■ Your task ■
Wherever the line with "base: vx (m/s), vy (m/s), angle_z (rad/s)" sits in the listing below, transcribe from it up to and including the line with "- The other", exactly, and leave the remaining lines out.

■ Dataset ■
########################################

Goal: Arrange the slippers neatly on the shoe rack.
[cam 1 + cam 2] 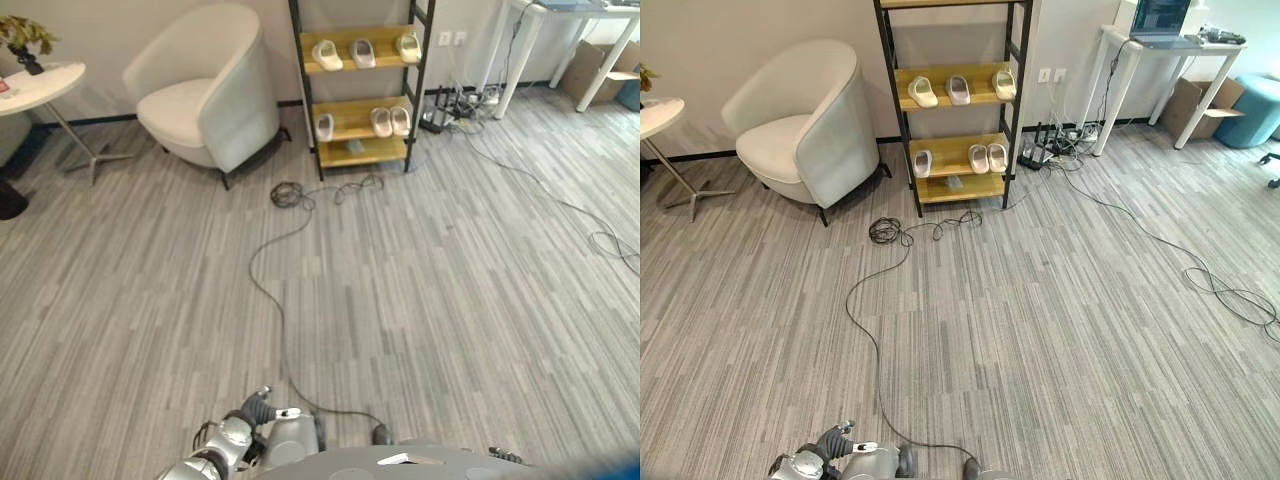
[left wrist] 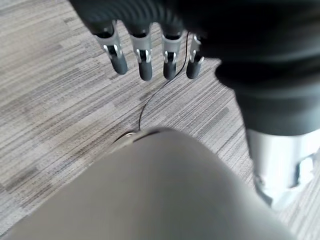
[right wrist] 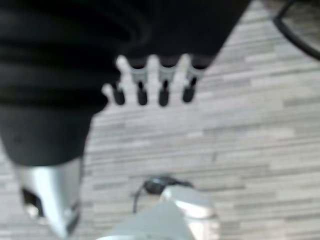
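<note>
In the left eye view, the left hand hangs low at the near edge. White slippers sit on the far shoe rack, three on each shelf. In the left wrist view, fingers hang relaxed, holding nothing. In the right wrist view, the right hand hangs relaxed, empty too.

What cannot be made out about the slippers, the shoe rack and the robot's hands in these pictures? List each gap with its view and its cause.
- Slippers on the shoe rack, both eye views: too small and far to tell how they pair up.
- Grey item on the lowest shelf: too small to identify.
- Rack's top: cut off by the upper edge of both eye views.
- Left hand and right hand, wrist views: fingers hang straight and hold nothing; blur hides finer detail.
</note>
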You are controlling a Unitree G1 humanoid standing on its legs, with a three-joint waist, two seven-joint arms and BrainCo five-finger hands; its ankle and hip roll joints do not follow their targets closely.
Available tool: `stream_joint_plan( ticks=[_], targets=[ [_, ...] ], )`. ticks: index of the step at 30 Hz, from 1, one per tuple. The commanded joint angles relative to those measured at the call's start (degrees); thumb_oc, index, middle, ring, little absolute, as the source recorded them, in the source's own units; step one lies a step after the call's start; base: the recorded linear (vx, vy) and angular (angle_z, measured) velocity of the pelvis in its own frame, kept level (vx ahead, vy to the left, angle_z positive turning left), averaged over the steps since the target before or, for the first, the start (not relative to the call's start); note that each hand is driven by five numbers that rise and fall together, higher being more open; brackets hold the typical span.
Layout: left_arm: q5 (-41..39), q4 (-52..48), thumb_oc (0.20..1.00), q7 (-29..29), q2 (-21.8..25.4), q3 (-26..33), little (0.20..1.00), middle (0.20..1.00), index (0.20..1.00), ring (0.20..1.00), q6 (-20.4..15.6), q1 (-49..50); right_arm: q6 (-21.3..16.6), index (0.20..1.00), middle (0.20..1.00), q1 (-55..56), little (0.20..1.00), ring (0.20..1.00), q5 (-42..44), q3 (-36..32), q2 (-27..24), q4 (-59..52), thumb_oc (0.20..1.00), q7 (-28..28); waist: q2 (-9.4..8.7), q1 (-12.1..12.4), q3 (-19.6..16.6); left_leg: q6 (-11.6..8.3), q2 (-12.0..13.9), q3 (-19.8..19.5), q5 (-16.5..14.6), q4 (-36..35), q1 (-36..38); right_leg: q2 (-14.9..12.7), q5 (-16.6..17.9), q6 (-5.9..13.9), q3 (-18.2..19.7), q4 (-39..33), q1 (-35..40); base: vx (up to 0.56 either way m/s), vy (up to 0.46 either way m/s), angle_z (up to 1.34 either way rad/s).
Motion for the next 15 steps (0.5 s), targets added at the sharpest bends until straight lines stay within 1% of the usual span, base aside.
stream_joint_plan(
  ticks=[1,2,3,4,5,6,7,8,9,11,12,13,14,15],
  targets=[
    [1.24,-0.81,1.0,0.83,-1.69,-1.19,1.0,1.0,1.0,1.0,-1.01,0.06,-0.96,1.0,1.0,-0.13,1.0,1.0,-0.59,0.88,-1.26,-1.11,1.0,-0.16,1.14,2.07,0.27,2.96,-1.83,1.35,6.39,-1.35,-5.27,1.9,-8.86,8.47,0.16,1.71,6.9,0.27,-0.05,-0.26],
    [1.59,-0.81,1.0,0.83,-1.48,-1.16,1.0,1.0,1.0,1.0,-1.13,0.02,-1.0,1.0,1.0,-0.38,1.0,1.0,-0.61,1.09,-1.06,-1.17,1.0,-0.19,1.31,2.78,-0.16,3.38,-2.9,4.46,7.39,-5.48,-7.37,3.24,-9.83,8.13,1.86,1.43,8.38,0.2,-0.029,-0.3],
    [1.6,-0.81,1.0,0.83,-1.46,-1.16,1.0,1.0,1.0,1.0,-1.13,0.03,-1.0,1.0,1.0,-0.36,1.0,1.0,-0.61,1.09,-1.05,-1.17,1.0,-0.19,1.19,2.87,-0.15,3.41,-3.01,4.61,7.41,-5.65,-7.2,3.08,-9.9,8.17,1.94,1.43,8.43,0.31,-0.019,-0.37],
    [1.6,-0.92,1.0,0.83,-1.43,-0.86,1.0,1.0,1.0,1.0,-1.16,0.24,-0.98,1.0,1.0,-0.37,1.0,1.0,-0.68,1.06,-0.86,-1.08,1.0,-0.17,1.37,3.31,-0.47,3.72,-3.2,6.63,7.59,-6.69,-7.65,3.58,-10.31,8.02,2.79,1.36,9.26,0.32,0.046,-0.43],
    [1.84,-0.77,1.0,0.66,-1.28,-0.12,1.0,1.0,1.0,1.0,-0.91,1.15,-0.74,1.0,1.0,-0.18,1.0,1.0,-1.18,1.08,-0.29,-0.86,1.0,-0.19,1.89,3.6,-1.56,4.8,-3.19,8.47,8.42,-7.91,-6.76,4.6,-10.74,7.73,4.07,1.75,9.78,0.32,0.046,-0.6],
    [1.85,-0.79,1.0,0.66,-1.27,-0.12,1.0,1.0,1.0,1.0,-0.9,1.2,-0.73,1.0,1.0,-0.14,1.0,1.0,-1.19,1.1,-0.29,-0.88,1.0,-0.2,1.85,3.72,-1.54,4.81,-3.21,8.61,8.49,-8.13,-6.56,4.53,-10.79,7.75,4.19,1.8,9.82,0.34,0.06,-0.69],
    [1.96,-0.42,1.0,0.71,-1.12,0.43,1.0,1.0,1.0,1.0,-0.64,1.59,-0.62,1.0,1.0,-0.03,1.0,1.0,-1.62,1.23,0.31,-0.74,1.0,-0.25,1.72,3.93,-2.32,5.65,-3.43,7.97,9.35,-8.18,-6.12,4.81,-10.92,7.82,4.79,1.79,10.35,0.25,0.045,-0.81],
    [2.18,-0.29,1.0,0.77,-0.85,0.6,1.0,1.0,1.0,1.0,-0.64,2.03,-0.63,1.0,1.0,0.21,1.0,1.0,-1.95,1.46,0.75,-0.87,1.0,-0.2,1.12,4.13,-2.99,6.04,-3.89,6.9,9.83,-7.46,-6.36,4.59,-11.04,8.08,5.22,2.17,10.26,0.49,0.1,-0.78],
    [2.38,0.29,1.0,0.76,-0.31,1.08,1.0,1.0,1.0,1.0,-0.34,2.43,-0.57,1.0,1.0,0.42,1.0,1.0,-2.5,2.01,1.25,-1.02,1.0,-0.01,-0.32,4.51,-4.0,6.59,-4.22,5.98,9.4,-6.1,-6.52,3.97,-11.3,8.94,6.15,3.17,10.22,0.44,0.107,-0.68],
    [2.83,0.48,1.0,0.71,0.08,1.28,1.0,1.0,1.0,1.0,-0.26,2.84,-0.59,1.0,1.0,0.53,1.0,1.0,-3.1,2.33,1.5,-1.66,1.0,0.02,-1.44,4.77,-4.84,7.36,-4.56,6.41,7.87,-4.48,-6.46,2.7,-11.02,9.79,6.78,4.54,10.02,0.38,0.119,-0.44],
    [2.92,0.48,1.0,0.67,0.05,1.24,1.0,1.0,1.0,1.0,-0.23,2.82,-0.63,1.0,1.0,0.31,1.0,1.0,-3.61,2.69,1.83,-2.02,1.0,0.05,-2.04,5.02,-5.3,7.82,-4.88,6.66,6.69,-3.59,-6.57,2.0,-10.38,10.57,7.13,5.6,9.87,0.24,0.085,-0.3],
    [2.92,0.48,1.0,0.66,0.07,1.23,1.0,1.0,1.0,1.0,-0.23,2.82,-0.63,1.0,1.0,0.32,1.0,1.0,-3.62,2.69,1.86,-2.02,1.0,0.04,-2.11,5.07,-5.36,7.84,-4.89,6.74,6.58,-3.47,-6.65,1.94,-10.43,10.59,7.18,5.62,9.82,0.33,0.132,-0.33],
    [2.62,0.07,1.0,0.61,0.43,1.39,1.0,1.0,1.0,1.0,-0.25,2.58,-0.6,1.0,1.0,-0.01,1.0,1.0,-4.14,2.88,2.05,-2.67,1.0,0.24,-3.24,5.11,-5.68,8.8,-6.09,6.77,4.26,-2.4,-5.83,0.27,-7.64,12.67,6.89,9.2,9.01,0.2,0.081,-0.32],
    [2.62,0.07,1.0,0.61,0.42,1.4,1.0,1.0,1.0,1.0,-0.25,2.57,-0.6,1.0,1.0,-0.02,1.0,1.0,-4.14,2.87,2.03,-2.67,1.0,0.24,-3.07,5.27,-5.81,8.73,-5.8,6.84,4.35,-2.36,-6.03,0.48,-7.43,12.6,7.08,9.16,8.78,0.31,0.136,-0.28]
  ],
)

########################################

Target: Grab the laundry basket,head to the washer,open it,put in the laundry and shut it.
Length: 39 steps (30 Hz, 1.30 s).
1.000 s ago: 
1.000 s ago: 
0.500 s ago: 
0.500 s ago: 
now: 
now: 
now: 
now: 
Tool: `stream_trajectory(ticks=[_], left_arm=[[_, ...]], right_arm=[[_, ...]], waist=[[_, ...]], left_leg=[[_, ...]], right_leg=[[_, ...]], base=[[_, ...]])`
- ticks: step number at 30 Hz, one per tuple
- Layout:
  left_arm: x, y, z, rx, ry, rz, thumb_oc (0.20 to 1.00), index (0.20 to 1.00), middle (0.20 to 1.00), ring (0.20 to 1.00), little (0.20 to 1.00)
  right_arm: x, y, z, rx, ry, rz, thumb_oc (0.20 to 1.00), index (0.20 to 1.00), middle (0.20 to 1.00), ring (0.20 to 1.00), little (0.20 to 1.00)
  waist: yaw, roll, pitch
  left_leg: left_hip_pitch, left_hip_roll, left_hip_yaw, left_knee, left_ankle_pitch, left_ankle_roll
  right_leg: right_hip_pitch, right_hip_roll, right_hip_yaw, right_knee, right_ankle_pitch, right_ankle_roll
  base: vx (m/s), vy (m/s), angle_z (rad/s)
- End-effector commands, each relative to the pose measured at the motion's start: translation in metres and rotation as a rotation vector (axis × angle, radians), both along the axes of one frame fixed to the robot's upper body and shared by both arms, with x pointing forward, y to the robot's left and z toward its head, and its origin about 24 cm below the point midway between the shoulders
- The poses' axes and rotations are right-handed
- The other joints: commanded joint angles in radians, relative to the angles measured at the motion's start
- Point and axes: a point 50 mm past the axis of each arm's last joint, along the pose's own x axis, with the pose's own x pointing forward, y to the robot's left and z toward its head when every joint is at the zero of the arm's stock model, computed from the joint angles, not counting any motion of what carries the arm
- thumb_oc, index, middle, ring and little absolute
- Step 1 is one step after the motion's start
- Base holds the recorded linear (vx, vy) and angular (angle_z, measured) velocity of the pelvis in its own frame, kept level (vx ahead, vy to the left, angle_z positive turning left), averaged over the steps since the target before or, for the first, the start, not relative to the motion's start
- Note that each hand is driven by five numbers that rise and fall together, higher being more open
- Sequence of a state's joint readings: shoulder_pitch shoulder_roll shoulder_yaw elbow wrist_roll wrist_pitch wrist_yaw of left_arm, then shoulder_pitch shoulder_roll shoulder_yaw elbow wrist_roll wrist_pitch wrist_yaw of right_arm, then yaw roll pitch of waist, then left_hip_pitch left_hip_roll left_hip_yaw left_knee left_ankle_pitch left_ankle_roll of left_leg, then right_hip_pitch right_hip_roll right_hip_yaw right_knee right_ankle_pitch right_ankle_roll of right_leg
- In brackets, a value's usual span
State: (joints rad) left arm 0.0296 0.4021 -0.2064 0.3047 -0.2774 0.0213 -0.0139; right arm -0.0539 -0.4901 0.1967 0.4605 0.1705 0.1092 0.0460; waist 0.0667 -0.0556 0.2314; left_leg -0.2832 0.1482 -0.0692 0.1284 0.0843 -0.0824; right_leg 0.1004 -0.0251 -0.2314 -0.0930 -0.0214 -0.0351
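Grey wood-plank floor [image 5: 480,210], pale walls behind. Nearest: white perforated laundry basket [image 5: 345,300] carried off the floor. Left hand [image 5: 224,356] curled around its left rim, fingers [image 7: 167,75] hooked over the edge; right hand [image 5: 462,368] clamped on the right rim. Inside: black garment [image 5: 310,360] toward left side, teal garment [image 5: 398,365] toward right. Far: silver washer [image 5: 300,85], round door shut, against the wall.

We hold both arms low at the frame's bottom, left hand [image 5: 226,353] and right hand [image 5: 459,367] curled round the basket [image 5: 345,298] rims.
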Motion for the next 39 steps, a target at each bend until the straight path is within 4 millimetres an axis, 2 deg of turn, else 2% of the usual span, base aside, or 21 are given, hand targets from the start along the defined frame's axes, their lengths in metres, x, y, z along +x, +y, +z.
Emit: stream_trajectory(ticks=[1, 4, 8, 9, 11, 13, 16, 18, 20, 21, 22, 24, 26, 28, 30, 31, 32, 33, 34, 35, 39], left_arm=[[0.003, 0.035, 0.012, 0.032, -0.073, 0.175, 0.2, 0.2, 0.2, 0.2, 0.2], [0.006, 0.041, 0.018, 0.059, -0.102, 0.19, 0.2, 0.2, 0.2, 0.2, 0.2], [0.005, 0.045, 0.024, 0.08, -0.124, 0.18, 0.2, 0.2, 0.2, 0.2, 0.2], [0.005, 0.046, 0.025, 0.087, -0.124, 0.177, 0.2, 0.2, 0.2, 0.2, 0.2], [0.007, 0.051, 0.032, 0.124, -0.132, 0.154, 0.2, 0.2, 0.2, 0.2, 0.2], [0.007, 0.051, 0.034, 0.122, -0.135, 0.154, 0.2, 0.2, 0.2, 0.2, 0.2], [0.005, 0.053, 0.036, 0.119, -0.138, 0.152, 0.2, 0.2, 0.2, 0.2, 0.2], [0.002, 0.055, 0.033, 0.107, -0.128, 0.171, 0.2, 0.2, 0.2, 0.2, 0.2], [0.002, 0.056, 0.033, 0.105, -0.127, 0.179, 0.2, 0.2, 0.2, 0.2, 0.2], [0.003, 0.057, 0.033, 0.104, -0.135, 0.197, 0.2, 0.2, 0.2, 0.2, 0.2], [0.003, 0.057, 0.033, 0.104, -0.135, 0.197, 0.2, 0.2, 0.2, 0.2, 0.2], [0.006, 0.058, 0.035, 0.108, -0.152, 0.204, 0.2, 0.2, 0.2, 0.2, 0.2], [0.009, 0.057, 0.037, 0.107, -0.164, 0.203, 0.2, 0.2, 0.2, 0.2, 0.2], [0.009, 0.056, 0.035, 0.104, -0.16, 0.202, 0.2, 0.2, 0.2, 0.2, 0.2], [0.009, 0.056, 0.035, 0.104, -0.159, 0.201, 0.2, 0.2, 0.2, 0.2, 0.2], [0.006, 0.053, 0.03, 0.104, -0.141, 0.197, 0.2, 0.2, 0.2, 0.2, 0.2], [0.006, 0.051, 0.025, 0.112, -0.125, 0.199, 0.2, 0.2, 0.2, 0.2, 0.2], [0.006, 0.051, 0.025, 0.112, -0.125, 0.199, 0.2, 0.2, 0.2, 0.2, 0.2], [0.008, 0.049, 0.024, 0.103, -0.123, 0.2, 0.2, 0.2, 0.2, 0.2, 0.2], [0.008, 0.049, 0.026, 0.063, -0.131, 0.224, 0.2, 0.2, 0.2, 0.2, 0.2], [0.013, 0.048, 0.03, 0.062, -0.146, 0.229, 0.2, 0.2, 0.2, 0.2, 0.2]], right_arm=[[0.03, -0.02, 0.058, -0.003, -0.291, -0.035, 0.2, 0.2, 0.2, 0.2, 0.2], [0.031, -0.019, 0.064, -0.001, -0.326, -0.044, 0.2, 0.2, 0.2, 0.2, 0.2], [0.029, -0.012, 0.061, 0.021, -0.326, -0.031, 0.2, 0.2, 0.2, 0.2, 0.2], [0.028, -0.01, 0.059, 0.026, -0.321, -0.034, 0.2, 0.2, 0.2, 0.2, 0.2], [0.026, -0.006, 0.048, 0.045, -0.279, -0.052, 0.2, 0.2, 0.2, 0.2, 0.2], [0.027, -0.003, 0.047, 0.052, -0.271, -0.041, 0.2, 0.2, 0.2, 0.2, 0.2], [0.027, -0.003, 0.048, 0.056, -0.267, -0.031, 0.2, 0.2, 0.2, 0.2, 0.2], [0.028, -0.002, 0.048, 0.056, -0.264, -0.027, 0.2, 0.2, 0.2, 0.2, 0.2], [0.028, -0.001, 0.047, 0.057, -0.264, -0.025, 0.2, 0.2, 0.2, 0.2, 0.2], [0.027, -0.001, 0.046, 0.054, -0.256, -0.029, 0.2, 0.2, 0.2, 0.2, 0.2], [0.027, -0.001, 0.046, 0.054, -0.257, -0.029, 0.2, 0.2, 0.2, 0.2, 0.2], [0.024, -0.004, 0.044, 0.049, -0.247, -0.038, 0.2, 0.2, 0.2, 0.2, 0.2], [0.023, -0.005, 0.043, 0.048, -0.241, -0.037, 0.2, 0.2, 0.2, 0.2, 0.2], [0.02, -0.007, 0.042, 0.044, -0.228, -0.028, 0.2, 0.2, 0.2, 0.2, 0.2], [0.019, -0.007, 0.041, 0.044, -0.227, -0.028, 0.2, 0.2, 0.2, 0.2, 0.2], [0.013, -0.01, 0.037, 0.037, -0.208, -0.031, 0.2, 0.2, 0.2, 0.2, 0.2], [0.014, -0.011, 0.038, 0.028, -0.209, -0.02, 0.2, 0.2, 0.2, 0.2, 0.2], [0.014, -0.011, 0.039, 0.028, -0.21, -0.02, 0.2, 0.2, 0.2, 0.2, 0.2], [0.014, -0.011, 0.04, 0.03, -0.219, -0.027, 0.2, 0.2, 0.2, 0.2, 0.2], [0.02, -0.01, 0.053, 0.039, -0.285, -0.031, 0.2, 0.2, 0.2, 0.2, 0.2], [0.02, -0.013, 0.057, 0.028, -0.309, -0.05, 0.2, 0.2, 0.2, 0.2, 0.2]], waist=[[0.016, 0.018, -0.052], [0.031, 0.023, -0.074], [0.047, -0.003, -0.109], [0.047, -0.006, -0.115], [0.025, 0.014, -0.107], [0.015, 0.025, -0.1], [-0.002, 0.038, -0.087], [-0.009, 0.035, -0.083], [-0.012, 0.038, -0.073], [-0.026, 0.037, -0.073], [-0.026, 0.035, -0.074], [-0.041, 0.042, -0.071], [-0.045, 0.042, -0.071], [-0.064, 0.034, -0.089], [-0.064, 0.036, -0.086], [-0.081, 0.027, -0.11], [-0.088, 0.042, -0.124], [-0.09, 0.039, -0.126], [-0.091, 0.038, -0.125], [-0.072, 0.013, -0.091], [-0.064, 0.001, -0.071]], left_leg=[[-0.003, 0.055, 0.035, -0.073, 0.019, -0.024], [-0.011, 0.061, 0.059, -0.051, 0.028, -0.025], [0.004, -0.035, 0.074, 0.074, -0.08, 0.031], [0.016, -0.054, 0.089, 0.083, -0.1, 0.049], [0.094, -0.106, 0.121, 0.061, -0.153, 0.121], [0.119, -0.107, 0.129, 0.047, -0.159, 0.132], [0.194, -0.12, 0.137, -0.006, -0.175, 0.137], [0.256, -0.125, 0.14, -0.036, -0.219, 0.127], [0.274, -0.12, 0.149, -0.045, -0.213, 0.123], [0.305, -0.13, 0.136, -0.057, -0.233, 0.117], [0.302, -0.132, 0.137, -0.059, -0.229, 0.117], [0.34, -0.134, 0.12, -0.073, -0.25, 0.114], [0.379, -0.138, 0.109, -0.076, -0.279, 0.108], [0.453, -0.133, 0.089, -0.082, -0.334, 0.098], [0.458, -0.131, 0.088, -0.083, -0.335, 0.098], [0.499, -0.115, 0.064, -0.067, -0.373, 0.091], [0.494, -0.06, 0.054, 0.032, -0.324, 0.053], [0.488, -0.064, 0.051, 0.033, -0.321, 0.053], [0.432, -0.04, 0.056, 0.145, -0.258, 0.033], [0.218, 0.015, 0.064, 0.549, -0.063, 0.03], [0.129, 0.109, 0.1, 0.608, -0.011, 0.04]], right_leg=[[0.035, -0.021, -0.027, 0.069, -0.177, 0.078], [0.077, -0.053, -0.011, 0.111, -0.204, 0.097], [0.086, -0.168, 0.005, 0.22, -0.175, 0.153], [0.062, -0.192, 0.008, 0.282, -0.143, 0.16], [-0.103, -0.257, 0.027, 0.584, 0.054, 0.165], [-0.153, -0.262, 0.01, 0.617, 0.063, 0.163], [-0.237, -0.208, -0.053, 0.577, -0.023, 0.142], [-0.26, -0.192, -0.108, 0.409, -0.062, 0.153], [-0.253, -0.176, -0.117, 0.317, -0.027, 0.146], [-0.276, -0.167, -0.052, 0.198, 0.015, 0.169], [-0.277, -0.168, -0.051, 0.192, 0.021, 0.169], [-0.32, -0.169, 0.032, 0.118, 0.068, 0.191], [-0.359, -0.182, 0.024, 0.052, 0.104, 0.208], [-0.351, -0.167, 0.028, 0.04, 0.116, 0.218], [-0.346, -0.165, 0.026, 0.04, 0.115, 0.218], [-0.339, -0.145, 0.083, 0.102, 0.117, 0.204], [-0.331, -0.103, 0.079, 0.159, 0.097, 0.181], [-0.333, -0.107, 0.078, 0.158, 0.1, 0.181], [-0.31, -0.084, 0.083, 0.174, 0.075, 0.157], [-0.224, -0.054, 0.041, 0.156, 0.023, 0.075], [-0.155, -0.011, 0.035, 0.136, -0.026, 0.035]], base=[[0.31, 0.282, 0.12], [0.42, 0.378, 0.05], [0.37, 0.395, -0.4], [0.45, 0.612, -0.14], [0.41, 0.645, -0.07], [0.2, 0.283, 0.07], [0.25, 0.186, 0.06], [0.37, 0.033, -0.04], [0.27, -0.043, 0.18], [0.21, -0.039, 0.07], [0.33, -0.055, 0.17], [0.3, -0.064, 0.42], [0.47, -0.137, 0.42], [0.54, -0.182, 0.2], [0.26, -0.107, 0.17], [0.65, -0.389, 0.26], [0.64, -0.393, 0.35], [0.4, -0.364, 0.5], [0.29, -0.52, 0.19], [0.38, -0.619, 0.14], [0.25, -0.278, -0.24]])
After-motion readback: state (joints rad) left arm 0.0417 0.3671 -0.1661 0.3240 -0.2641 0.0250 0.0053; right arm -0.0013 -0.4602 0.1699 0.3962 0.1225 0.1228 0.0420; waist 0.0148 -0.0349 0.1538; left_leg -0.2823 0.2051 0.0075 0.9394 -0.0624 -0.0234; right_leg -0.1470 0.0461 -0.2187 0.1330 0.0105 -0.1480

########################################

■ Worked solution ■
  base: vx (m/s), vy (m/s), angle_z (rad/s)
- End-effector commands, each relative to the pose measured at the motion's start: translation in metres and rotation as a rotation vector (axis × angle, radians), both along the axes of one frame fixed to the robot's upper body and shared by both arms, with x pointing forward, y to the robot's left and z toward its head, and its origin about 24 cm below the point midway between the shoulders
- The poses' axes and rotations are right-handed
- The other joints: commanded joint angles in radians, relative to the angles measured at the motion's start

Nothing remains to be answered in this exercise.